The Moroccan Pottery Distraction

October 18, 2012

  • $27 million for pottery classes… in Morocco? We’re sure it’s mandated in the Constitution somewhere…
  • Why penny-ante outrages serve only to distract from real threats to your prosperity and personal liberty…
  • Gold ETFs: A “gateway drug” to the real metal? G’head, the first one’s free…
  • Heh. New York Times discovers “the new silicon” more than a year into the story: Why there’s still time to profit…
  • Debate disgust (we know, right?)… a little-known reason responsible people get turned down for mortgages… Atlas on the cusp of the big Shrug… and more!

  And you laughed at the proverbial college course in “advanced basket weaving.” How about “impossible-to-replicate pottery techniques”… at your expense?

In 2009, the U.S. Agency for International Development undertook the task of improving Morocco’s economic competitiveness.

Key to the plan: a training program for Moroccans to create and design pottery, led by an American instructor.

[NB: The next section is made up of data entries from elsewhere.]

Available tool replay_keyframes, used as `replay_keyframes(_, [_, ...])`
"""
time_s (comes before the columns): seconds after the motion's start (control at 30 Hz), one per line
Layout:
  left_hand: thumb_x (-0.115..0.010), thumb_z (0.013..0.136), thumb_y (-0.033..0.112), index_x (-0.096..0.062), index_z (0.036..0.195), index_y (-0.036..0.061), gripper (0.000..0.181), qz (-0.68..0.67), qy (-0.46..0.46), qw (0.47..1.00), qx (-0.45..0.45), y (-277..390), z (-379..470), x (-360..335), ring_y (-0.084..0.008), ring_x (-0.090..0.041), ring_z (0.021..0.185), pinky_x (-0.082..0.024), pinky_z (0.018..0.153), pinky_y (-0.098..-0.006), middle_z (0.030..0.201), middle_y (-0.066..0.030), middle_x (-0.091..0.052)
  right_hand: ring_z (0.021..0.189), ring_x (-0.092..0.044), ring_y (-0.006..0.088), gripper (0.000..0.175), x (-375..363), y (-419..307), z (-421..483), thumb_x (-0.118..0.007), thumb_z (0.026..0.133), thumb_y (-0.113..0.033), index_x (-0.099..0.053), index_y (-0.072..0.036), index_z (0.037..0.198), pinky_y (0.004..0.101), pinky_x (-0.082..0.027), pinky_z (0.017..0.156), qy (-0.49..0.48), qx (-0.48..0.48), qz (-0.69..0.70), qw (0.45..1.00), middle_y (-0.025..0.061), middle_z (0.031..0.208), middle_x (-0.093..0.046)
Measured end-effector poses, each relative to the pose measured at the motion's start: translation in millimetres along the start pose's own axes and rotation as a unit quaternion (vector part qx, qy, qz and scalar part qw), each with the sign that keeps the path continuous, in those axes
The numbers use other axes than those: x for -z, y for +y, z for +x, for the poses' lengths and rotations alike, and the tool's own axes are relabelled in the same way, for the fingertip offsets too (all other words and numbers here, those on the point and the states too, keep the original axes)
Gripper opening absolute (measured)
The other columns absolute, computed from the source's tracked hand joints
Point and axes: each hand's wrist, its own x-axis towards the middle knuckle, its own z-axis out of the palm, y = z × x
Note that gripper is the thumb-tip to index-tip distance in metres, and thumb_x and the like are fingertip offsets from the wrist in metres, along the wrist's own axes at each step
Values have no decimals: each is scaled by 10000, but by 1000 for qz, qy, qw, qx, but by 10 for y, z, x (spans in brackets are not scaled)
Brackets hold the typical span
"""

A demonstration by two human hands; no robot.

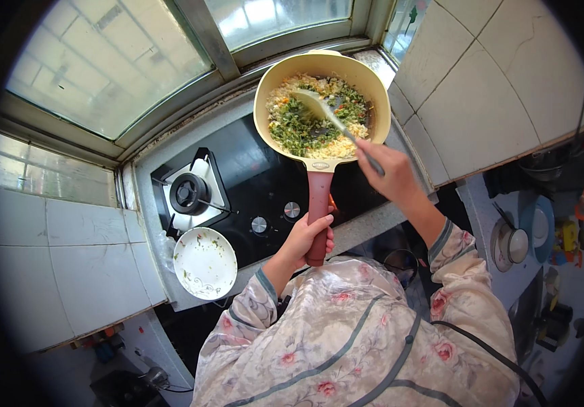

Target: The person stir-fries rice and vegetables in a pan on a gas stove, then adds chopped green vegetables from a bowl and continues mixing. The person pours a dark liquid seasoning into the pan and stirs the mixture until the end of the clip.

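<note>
My left hand [308,238] is wrapped around the reddish-brown handle [319,203] of a cream-coloured deep frying pan [381,109]. The pan sits over the right side of the black gas hob [266,173], and an orange glow shows beside its handle. Rice [340,148] lies around the pan with chopped green vegetables [292,127] and small red and orange bits among it. In my right hand [391,170] is the grey handle of a pale spatula [317,104]. Its blurred blade touches the food near the pan's middle. Whatever burner is below the pan is hidden.
On the left is an uncovered burner [188,194], with two knobs [259,225] nearby. A white plate [205,269] with green scraps rests at the counter's front left, beside a clear plastic bag [166,249]. Windows and a tiled wall [480,76] border the hob. Bowls [516,246] stand on the right counter.
</note>
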Motion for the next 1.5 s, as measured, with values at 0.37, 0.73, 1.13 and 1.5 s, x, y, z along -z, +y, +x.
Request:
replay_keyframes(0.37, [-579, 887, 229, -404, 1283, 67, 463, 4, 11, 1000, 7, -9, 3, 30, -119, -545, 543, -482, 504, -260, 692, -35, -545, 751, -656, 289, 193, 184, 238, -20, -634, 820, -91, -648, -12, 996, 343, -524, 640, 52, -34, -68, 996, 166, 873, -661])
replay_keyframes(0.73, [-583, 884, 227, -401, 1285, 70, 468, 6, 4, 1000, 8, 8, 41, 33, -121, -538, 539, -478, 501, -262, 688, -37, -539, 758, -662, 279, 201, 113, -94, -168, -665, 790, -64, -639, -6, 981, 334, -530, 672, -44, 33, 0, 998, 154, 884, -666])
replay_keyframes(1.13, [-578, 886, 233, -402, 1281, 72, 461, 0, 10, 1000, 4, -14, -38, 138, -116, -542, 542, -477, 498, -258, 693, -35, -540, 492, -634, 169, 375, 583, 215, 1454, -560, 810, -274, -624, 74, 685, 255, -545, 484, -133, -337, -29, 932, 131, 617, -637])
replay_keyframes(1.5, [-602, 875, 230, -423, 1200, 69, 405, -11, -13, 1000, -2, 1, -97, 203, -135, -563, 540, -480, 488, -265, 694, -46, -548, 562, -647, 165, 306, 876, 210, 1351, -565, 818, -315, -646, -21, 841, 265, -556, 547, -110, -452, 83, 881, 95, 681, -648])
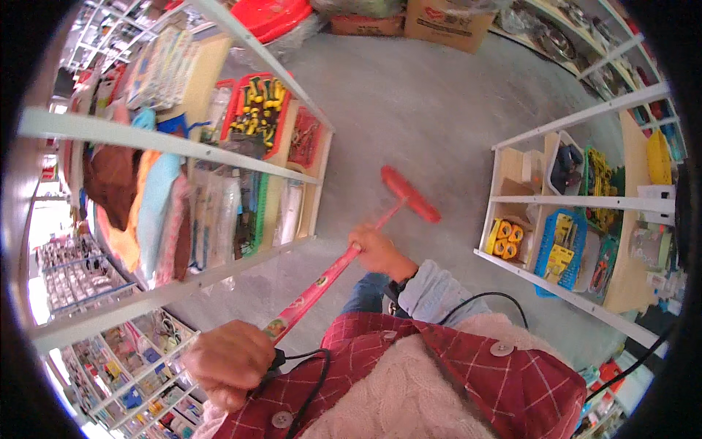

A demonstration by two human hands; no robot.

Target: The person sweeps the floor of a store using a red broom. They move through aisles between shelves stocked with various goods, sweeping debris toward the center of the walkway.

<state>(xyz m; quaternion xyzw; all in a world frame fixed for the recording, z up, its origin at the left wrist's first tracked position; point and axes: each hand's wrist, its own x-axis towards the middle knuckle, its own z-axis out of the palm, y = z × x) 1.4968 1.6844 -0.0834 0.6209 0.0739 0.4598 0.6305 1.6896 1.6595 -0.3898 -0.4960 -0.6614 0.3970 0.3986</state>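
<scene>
A long-handled floor tool, a broom or mop, slants across the view from lower left to the middle. Its red head [411, 195] is at floor level; whether bristles or a pad lie beneath is hidden. My right hand [381, 253] grips the pink patterned handle [307, 299] partway down. Closer to my body, my left hand [230, 359] is closed around the upper end of that handle. The grey floor [406, 104] stretches around the head between two shelf units.
At left, a white metal shelf frame [258, 164] holds cloths [159, 214] and a red basket [226, 123] of yellow-and-black tools. A right-hand rack [581, 203] carries tape rolls [507, 240] and a blue basket [540, 263]. Cardboard boxes [447, 27] stand at the far end. A black cable [493, 294] crosses my sleeve.
</scene>
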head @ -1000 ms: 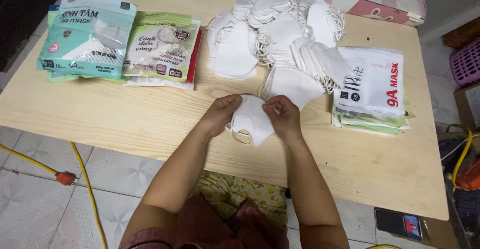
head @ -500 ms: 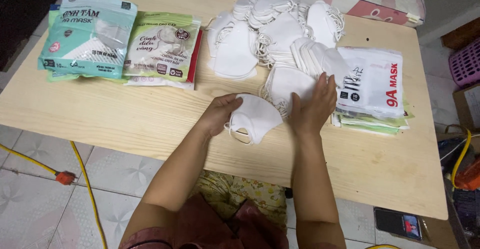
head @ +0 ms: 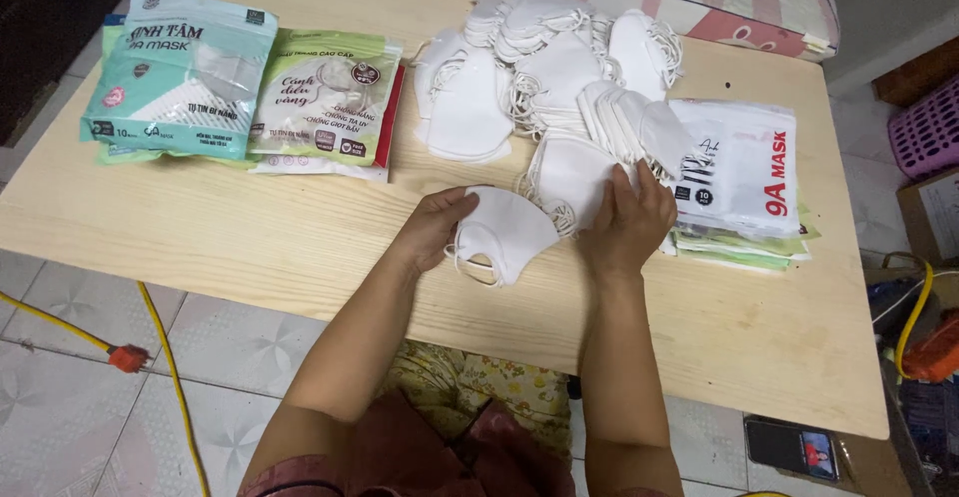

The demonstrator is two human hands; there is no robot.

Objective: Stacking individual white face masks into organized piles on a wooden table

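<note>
Since the earlier frame, the right hand (head: 627,219) had left the white mask (head: 504,229) in front of the person and reached out to the edge of the loose pile of masks (head: 559,77), where its fingers lay spread flat on a second white mask (head: 571,175) at the near end of the heap. It was pressing on that mask rather than gripping it, fingers wide.

Meanwhile the left hand (head: 438,225) stayed where it was, thumb and fingers pinched on the left edge of the first mask. That mask lay flat on the wooden desk (head: 300,247), near the front edge, between the two hands, with its ear loop showing at the lower side.

Behind the hands the pile of masks spread across the middle of the desk. To the right of it sat a stack of flat packets (head: 744,172), the top one white, with green ones beneath. At the far left lay a teal packet (head: 180,72) and, just beside it, a pale green packet (head: 325,92) resting on a red-edged one. A yellow cable (head: 165,357) ran over the tiled floor at the left.
</note>
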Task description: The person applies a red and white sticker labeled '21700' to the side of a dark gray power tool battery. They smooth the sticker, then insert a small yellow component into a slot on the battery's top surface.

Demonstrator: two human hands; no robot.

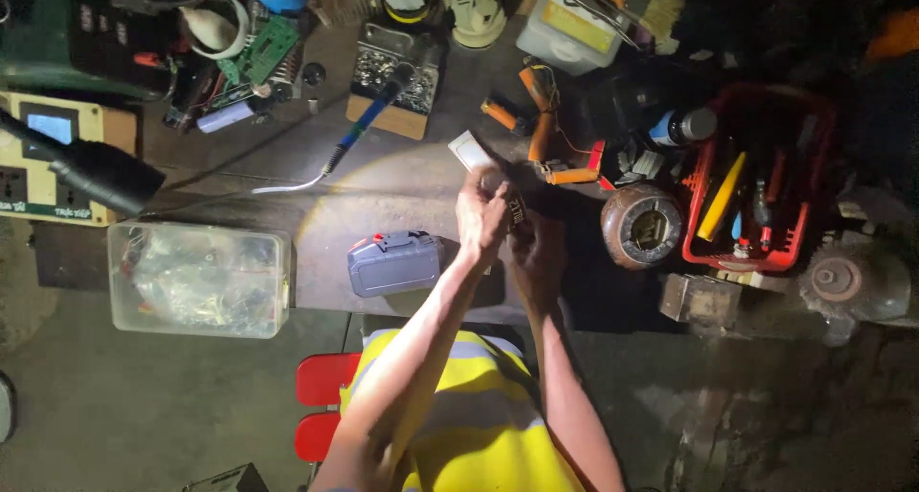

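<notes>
cluttered dark bench [383,200] under lamp light: left hand [481,216] and right hand [536,253], fingers closed, meet on a small white card-like piece [469,150] angling up-left beyond them, left hand nearer.

A small blue rectangular screen [51,126] sits on a cream box at far left; a yellow rectangular label [576,25] fronts a white plastic canister at top.
</notes>
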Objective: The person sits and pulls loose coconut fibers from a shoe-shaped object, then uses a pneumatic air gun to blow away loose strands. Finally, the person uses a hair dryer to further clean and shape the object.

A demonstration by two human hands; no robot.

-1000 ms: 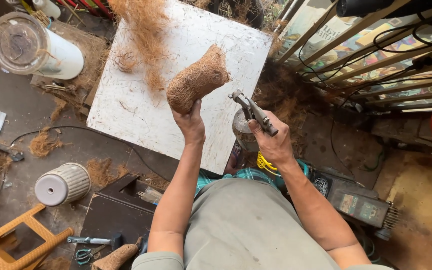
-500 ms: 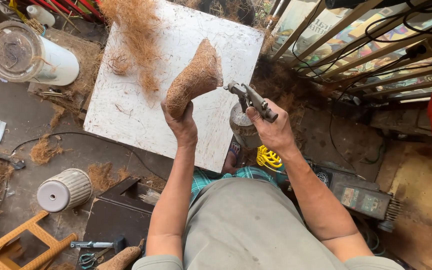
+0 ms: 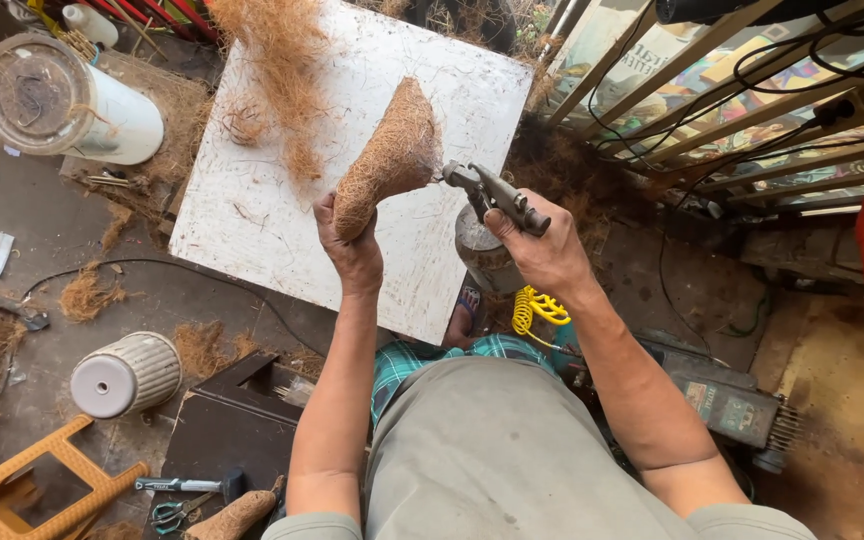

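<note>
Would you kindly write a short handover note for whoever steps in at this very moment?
Left hand: grip closed around the lower end of a cone of brown fibre, held up over the white board.
Right hand: grip closed on a metal spray gun, nozzle at the cone's side.
Loose fibre lies on the board's far end.
Done: cone is shaped.
Left: cannot tell how much of the cone has been treated.

A white board serves as the counter [image 3: 252, 220], with loose brown fibre [image 3: 277, 60] heaped at its far end. A white cylindrical container [image 3: 72, 100] lies left of it. On the floor sit a ribbed white tub [image 3: 127, 373], an orange stool [image 3: 37, 490], scissors [image 3: 174, 514] and a coiled yellow hose [image 3: 537, 308].
</note>
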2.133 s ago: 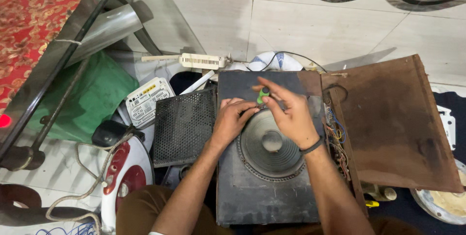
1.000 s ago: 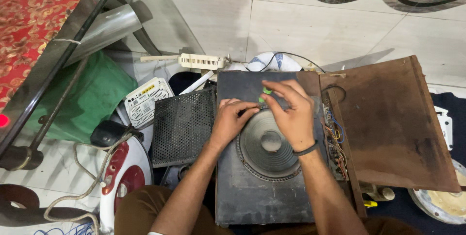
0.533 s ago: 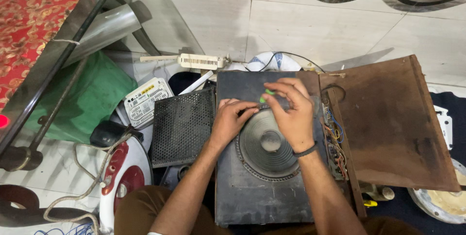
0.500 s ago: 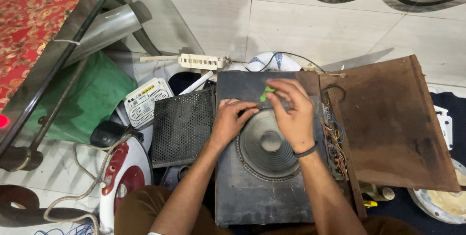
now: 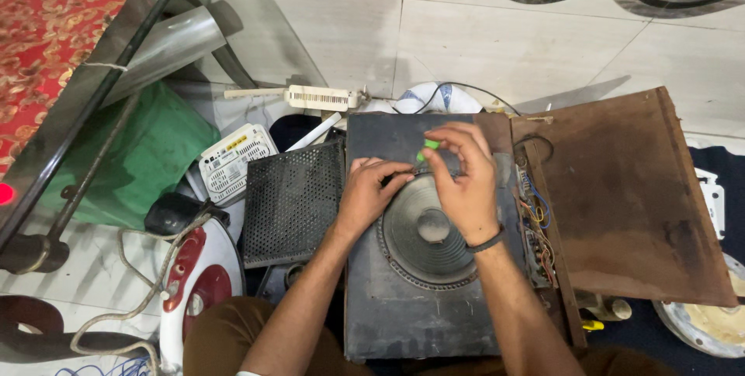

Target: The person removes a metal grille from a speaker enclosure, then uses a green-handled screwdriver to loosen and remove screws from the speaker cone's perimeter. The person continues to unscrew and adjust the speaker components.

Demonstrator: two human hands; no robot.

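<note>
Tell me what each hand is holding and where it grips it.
The right hand pinches a small green tool by its handle end. The left hand holds nothing; it rests on the speaker box by the cone's rim.

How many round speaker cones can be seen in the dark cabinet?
1. The speaker cone sits in the middle of the dark cabinet, partly under the right hand; the left hand rests beside it.

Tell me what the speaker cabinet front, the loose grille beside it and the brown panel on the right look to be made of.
Speaker cabinet front: likely painted wood or fibreboard, matte black, dusty and scuffed. Grille: probably perforated metal, black, with a regular hole pattern. Brown panel: looks like hardboard, a flat thin sheet, stained dark in patches. The right hand pinches a small green tool, seemingly plastic.
</note>
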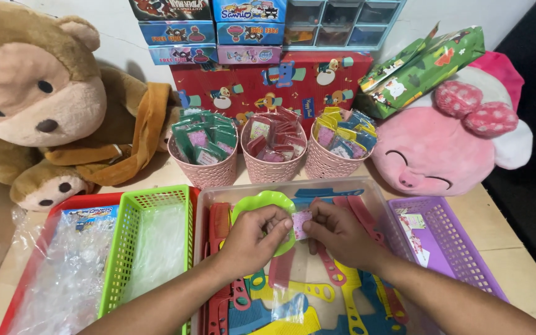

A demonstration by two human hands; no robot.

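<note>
Both my hands meet over a clear plastic bin [209, 193] full of coloured combs. My left hand [254, 237] and my right hand [337, 232] together pinch a small pink patterned packet [301, 224] between their fingertips. A clear plastic bag [293, 282] hangs below the hands, over the combs. Under my left hand lies a round green hand mirror [262, 201]. Red, yellow and blue combs [308, 290] fill the bin beneath.
A green basket [133, 214] with clear bags and a red tray [72, 201] stand left; a purple basket [451, 236] with cards stands right. Three pink cups [272, 166] of packets, a wrapped red box, a monkey plush [38, 99] and a pink plush [442, 155] line the back.
</note>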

Never mind that Moroccans have successfully made pottery on their own for centuries.

“Unfortunately,” reads our copy of Wastebook 2012, “the translator hired for the sessions was not fluent in English and was unable to transmit large portions of the lectures to the participants.” Worse, the dyes and clay used by the instructor can’t be bought in Morocco.

Cost to U.S. taxpayers: $27 million.

The Wastebook is an annual compendium of such outrages, compiled by the staff of Sen. Tom Coburn (R-Okla.). And helps kick off one of our favorite episodes of The 5 Min. Forecast every year.

  On the government dime, the Wastebook continues, researchers at two California universities sought to learn how rattlesnakes would react to the presence of mechanical squirrels.

RoboSquirrel 1.0, complete with wagging tail…Using part of a $325,000 National Science Foundation grant, the researchers created RoboSquirrel — “a taxidermied actual squirrel that is stored with live squirrels so it smells real. The body and tail are heated with copper wiring, so the snake can see the squirrel’s heat signature as if it were real. The tail is controlled by a linear servo motor that makes it wag back and forth.”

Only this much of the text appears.